▸ **WHAT THE TASK REQUIRES**
All lines in the records below from the line with "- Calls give" through the line with "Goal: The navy" are to be given again exactly, both ends included; the pictures are to be left out.

[Extracted records]
════════

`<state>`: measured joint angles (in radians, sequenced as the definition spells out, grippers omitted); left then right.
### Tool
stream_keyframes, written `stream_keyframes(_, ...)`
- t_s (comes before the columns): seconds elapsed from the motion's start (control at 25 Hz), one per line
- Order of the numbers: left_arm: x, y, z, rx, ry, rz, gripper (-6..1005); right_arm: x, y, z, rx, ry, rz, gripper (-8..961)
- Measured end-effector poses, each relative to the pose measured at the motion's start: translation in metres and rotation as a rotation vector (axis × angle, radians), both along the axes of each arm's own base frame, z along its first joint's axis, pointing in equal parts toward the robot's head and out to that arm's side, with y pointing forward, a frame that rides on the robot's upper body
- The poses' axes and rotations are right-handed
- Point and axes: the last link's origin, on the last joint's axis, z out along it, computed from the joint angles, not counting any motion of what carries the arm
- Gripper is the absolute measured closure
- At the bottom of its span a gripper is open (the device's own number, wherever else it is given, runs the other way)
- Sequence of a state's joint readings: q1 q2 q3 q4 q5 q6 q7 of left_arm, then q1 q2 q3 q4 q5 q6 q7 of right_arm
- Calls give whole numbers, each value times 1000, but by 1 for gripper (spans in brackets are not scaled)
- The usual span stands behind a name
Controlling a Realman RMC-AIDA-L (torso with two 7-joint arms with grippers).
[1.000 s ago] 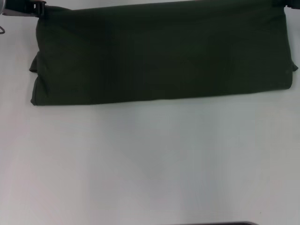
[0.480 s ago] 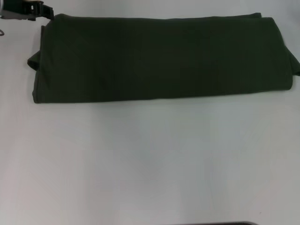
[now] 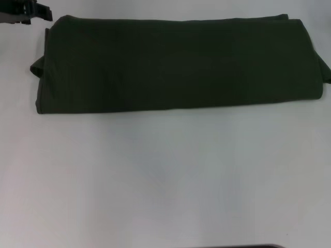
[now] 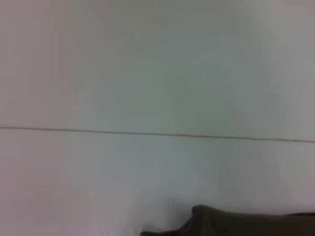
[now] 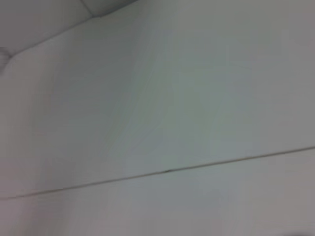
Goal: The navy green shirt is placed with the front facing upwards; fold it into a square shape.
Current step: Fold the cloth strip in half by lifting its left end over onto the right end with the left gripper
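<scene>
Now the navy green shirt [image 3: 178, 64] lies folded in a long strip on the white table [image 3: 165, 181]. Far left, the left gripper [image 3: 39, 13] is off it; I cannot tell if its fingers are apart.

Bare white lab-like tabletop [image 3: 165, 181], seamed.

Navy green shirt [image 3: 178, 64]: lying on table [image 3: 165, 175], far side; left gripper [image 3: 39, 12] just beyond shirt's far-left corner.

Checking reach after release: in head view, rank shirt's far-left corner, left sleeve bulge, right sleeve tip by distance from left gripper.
From the left gripper, on the navy green shirt:
1. Far-left corner, right beside it.
2. Left sleeve bulge, nearer the robot.
3. Right sleeve tip, opposite end.
</scene>
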<state>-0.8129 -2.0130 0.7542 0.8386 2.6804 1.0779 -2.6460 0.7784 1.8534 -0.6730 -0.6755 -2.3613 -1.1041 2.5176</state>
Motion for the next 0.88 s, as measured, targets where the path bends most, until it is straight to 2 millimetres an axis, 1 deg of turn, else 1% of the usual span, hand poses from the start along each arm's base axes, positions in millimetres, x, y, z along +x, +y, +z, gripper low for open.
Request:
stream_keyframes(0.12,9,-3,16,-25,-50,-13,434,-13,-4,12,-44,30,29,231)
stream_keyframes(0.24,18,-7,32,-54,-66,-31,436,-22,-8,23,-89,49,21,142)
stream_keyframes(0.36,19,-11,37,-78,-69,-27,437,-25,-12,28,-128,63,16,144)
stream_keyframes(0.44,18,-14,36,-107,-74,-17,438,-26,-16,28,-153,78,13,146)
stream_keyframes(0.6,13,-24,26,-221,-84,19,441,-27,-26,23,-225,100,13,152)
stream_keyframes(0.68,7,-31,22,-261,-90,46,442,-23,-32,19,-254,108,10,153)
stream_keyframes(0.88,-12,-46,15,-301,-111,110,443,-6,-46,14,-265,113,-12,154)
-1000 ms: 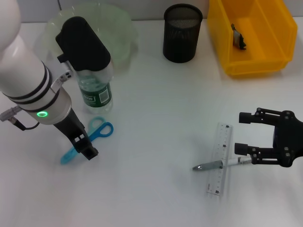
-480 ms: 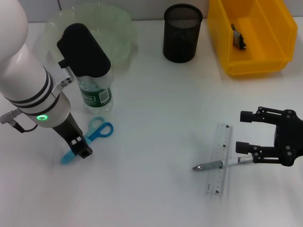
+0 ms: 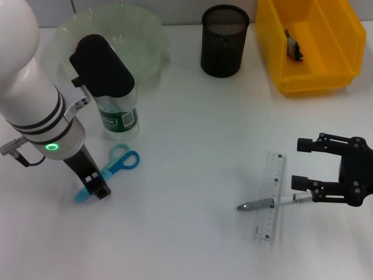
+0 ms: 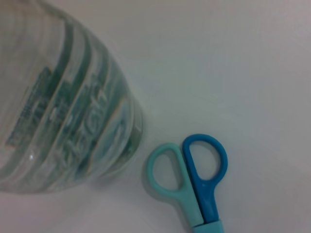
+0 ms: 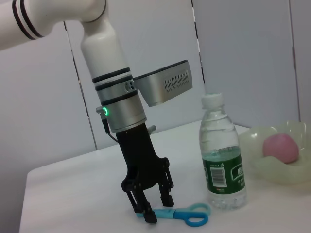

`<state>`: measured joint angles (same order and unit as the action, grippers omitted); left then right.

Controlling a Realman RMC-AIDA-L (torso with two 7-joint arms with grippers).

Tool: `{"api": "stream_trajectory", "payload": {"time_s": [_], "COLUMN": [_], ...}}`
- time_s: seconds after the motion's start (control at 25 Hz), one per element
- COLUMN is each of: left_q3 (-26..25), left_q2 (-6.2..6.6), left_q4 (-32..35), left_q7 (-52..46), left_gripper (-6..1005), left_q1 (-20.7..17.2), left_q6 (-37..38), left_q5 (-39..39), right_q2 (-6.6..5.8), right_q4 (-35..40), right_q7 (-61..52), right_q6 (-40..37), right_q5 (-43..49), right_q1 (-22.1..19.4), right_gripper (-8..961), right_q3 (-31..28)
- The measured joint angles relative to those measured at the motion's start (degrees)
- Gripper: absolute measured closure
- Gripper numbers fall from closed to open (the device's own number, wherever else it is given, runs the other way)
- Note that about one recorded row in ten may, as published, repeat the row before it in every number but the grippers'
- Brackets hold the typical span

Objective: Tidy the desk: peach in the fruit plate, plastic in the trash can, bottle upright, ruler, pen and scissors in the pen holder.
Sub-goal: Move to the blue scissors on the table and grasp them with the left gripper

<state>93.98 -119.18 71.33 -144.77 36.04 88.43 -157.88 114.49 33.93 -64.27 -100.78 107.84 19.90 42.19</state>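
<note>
1. You had one pair of scissors [image 3: 108, 172] flat on the desk [image 3: 192, 134], handles toward the bottle [image 3: 118, 116], sheathed blades under your left gripper [image 3: 96, 188].
2. That left gripper was down at the sheath, fingers spread with one on each side of it, as the right wrist view showed; whether they touched it was unclear.
3. One bottle stood upright just behind the scissors, close beside your left arm.
4. One peach [image 5: 281, 148] sat in the one fruit plate [image 3: 145, 41], behind the bottle.
5. One ruler [image 3: 270, 195] lay with one pen [image 3: 265, 203] crossing it, just beside your right gripper [image 3: 303, 163], which hung spread and empty.
6. One pen holder [image 3: 224, 41] and one trash can [image 3: 306, 46] stood at the back, a dark scrap inside the can.
</note>
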Motion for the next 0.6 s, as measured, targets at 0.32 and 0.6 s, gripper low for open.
{"api": "stream_trajectory", "payload": {"time_s": [0.32,0.6], "left_q3": [-0.61,-0.58], "left_q2": [0.05,0.09], "left_q4": [-0.24,-1.22], "left_q7": [0.27,0.53], "left_gripper": [523,656], "left_q1": [0.0,0.15], "left_q6": [-0.48,-0.4], "left_q5": [-0.07,-0.07], "right_q2": [0.04,0.04], "right_q4": [0.0,0.0], "right_q7": [-0.05,-0.06], "right_q6": [-0.2,-0.2], "right_q5": [0.0,0.0], "right_q1": [-0.12,-0.13], "right_gripper": [167,167], "right_q3": [-0.28,-0.27]}}
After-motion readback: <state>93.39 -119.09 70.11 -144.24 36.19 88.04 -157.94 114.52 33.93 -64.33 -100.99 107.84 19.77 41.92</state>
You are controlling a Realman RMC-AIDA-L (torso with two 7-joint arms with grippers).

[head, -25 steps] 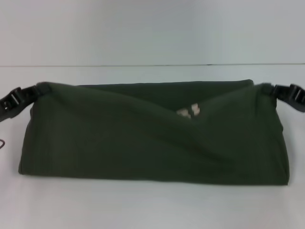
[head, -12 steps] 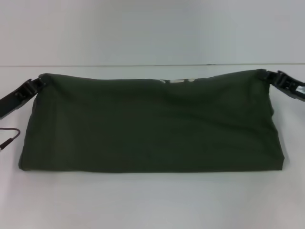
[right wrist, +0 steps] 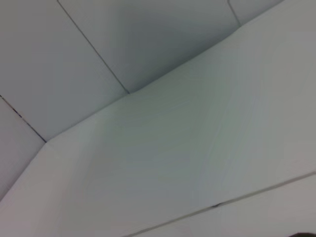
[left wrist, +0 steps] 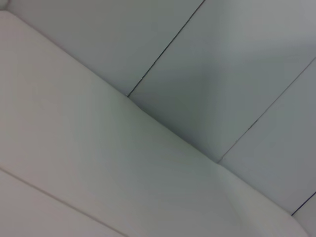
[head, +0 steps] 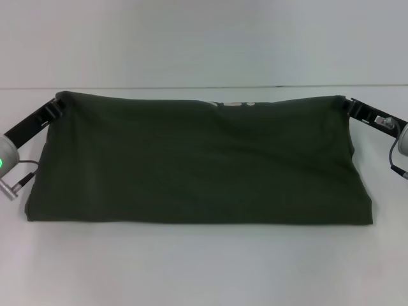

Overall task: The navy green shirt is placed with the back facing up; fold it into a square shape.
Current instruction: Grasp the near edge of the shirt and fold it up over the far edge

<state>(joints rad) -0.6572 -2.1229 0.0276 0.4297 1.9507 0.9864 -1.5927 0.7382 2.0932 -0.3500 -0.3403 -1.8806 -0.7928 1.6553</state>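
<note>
The left gripper (head: pixel 58 105) and right gripper (head: pixel 347 105) each pinch a far corner of the green shirt (head: pixel 197 159) on the white bench (head: pixel 204 268), mid-fold; next they should lay that edge flat and let go.

**Bare lab or test-cell setup**

Looks like a robot data-collection station, not a home. Plain white table (head: pixel 204 268) with nothing domestic on it, backed by a blank pale wall (head: pixel 204 38). Wrist views show only white panels (left wrist: pixel 222 74) with thin dark seams and the tabletop edge. Exposed cable (head: pixel 25 173) and a green status light on the arm.
</note>
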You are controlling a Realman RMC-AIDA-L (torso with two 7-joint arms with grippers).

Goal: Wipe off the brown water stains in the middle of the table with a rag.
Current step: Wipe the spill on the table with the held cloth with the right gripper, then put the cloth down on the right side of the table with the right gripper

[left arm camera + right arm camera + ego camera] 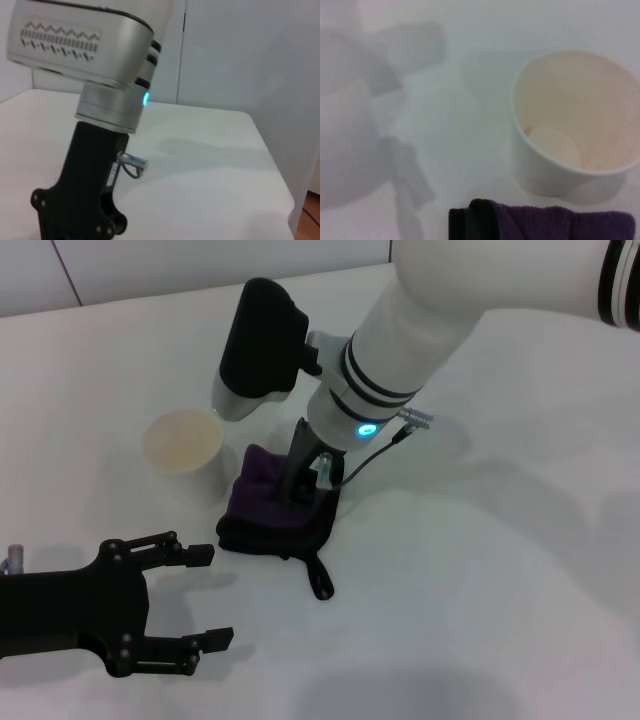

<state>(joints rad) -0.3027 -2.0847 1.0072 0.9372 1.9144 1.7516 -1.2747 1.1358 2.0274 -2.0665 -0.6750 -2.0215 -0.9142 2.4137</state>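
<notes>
The dark purple rag [270, 515] lies bunched on the white table [480, 570], its black loop tab [320, 580] trailing toward me. My right gripper [308, 480] comes down from above and is shut on the rag's far edge. In the right wrist view a strip of the rag [540, 222] shows beside the cup. The brown water stains are hidden in every view. My left gripper [222, 596] hovers open at the near left, apart from the rag.
A translucent white cup [183, 445] stands upright just left of the rag, nearly touching it, and shows nothing inside [575, 120]. The right arm's wrist [112, 107] with its blue light fills the left wrist view. Bare table spreads to the right.
</notes>
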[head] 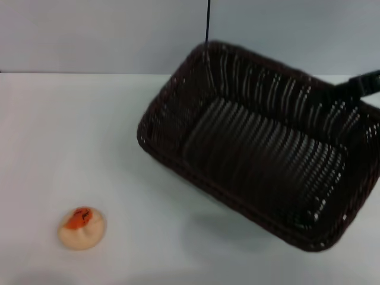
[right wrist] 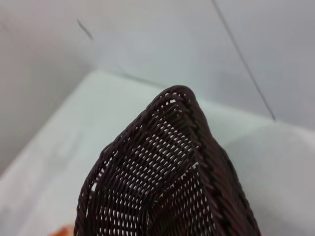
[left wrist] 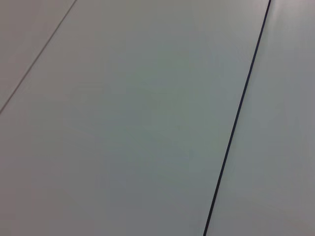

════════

▸ **FINISHED EXERCISE**
- Calls give whole numbers, each value times 1000, but by 1 for gripper (spans in brackets are not scaled)
- The usual span stands behind a name
Controlling a Realman RMC-AIDA-L (torso with two 7-joint arms with grippers).
[1.000 s ago] 
[0.480 s ago] 
[now] 
[now] 
[now] 
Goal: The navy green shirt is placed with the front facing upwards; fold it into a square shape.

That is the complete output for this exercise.